Reactions: Thank You! 1


----------



## TimR (Oct 27, 2014)

Some sweet eye-candy Jonathan! 
Not to hijack your thread, but Tru-oil eh?? Hmm, there's a finish I've not tried yet. Any comparisons to other finishes?

Reactions: Thank You! 1


----------



## JR Custom Calls (Oct 27, 2014)

TimR said:


> but Tru-oil eh?? Hmm, there's a finish I've not tried yet


You should! I had never heard of it until I bought my knife from @Molokai ... then as I read about it, I found that most gun stocks are finished with it. I've not had great luck building it up, but it works fantastic for an undercoat, or just a few coats for a satin finish. I use it more like a friction finish than the directions suggest... but that's what works for me. I have a spray can, and spin whatever I'm finishing at about 1200 rpms, then use a paper towel that has some sprayed on it to 'rub it in' while it's spinning. Almost instantly dries, then I repeat a couple times. Really does add a great effect to a CA finish.
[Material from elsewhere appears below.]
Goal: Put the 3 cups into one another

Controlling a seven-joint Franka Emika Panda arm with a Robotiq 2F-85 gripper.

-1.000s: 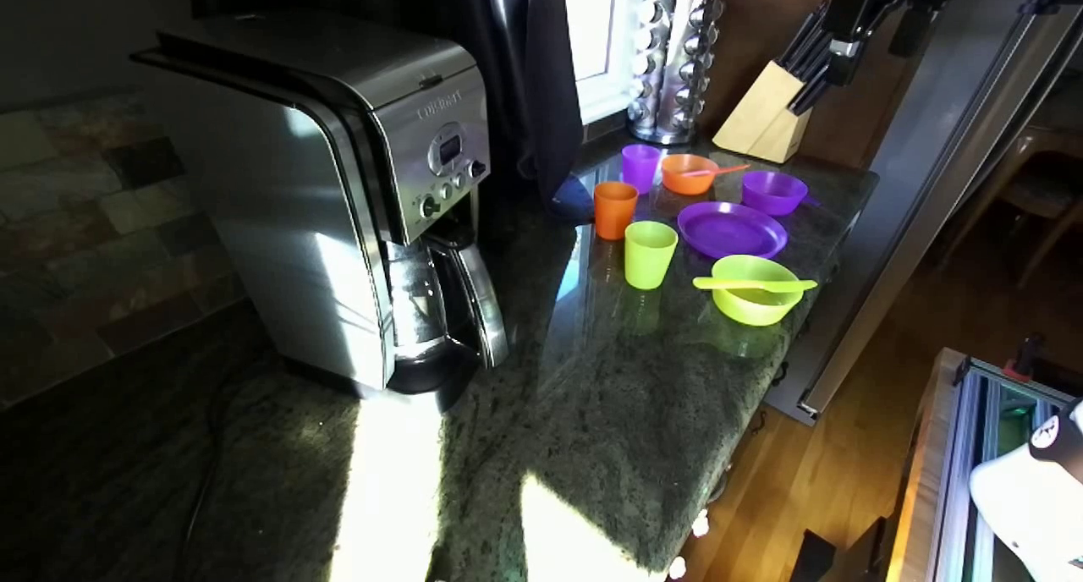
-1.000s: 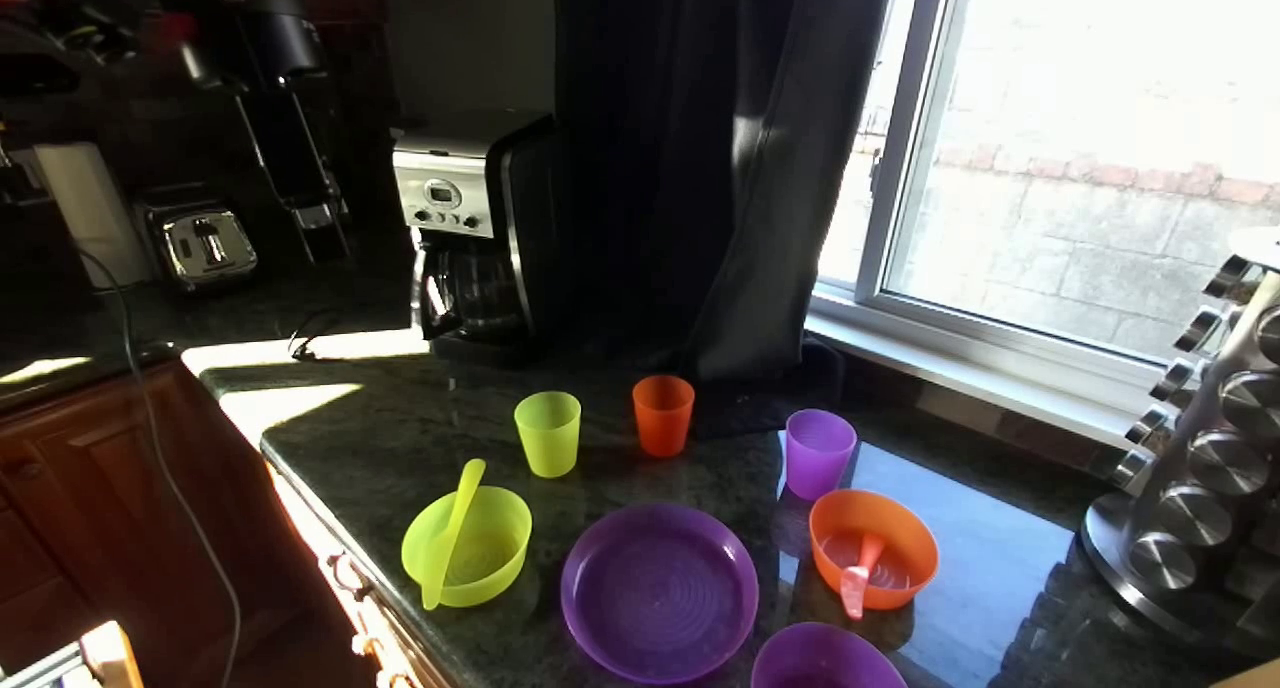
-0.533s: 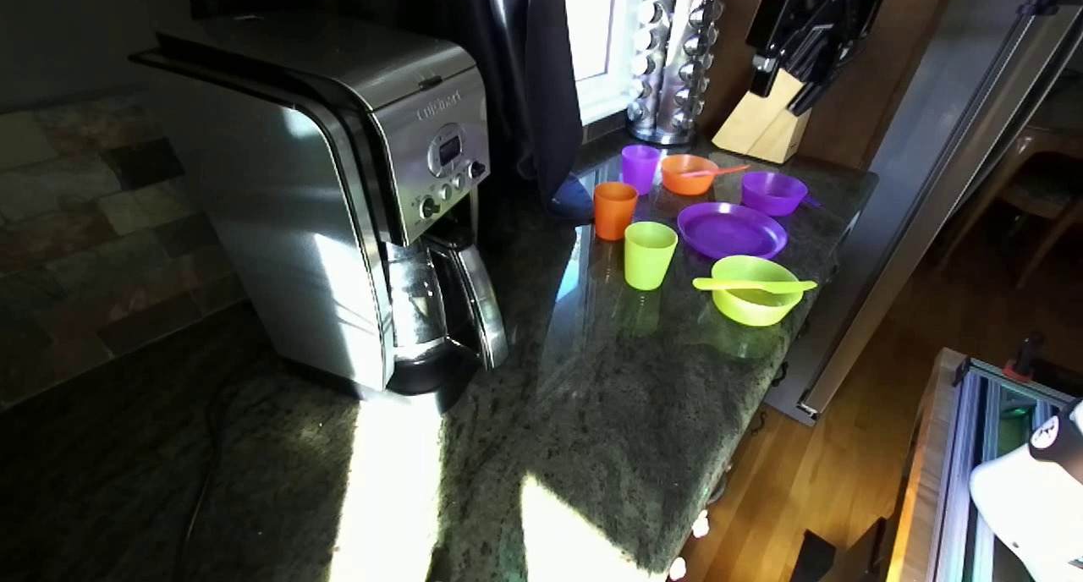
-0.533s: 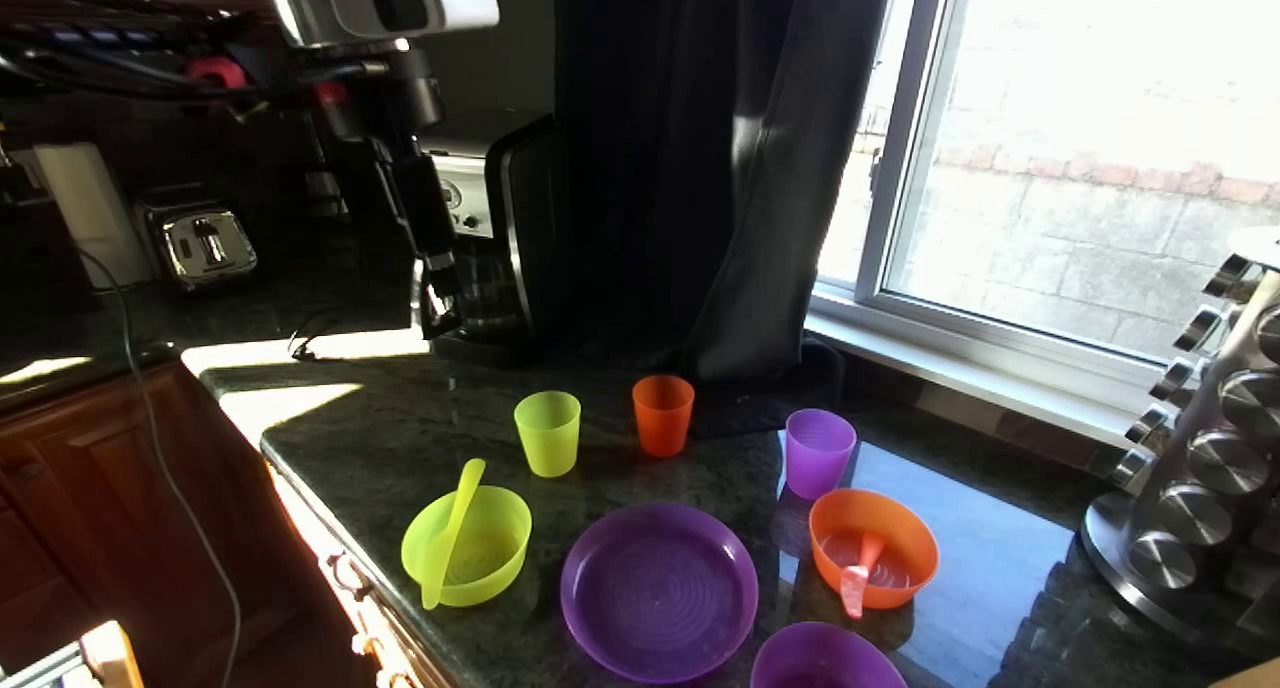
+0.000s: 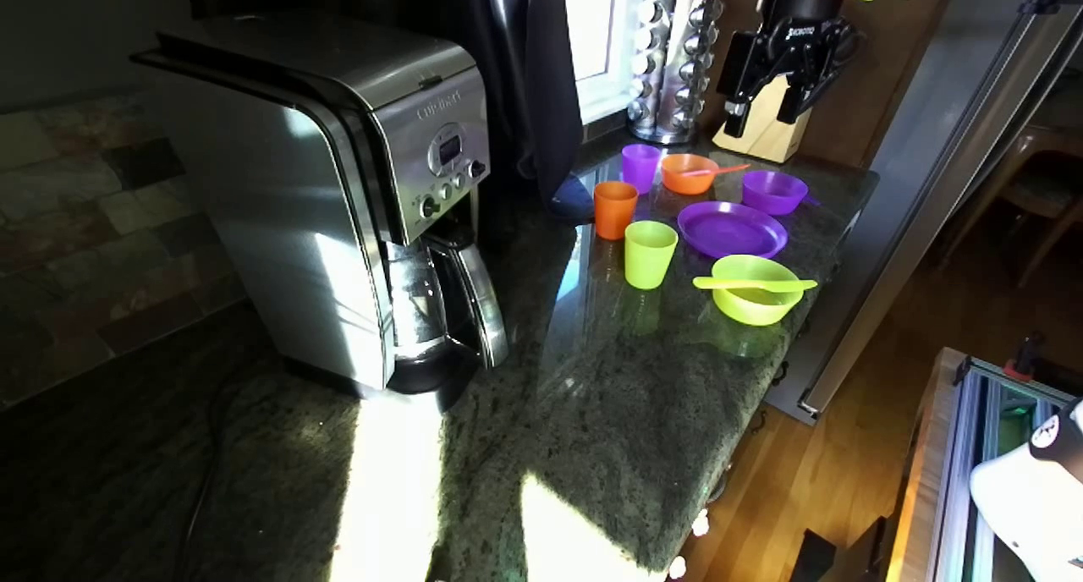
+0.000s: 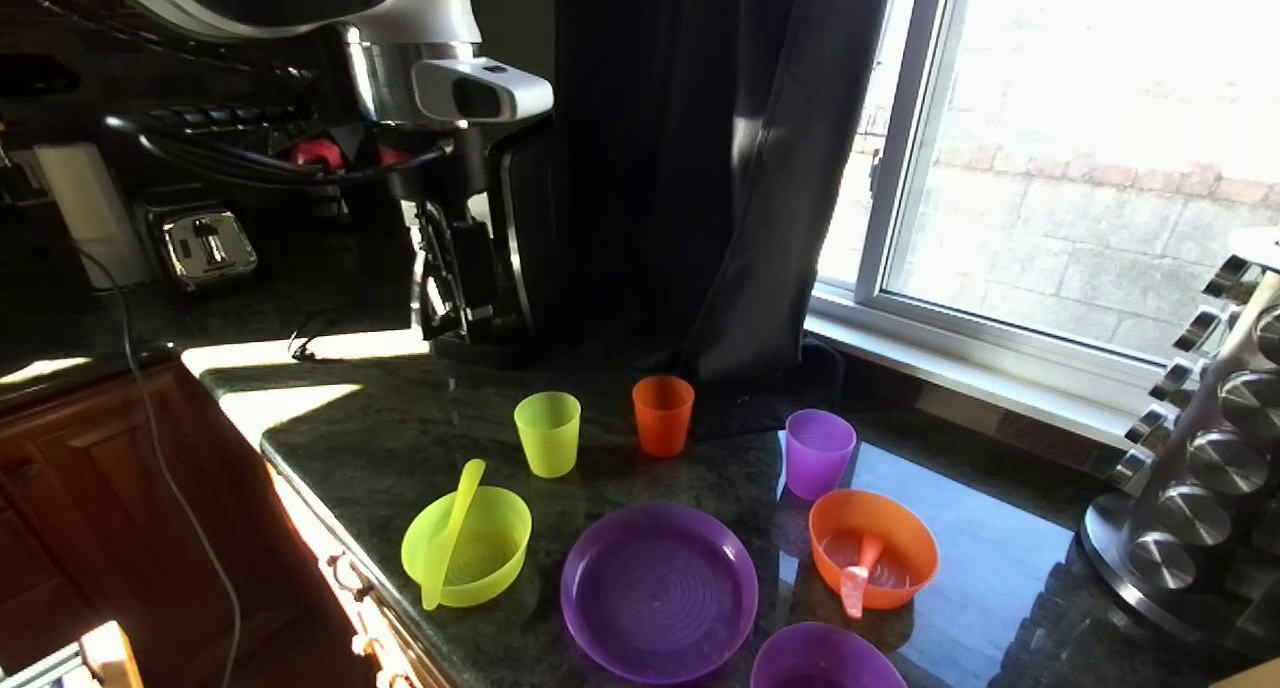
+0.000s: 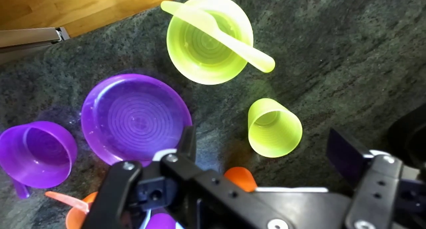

Reactions: Agree 1 | Useful 1


----------



## dbroswoods (Oct 28, 2014)

Jonathon them are some great looking callers really like the last one it really catches my eye!!!! 

Mark

Reactions: Thank You! 1


----------



## phinds (Jan 12, 2015)

I just now noticed this thread. That is, unquestionably, padauk.

Reactions: Thank You! 1


----------



## BrentWin (Jan 12, 2015)

As usual, great looking work

Reactions: Thank You! 1


----------